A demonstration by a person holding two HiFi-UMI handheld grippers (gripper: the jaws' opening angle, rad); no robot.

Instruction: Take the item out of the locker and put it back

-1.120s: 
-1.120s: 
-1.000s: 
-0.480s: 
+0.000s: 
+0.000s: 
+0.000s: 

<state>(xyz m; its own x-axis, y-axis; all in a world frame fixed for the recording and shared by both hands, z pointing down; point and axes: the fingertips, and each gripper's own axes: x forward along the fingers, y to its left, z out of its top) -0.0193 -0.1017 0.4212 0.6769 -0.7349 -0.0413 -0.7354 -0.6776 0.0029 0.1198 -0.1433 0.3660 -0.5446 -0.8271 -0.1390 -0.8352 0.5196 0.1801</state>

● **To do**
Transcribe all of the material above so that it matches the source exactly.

● **Solution to this problem**
A demonstration by a person holding two HiFi-UMI handheld grippers (gripper: the jaws' opening angle, rad); no robot.

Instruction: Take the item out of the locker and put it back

-1.120s: 
-1.120s: 
-1.000s: 
-0.480s: 
+0.000s: 
+0.000s: 
+0.000s: 

<state>(xyz m; its own x-axis, y-axis; all in a world frame fixed for the recording and shared by both hands, z pointing down; point and axes: the fingertips, and each gripper's own axes: x forward along the fingers, y to its left, z out of its top) -0.0193 -0.1017 0.4212 0.6769 -0.7349 -0.0413 -0.7354 -0.6776 0.0029 0.1198 -0.1433 0.3660 -0.5446 -0.8271 -0.1390 -0.8352 0.5196 0.1801</state>

Nothing further is needed to complete the exercise.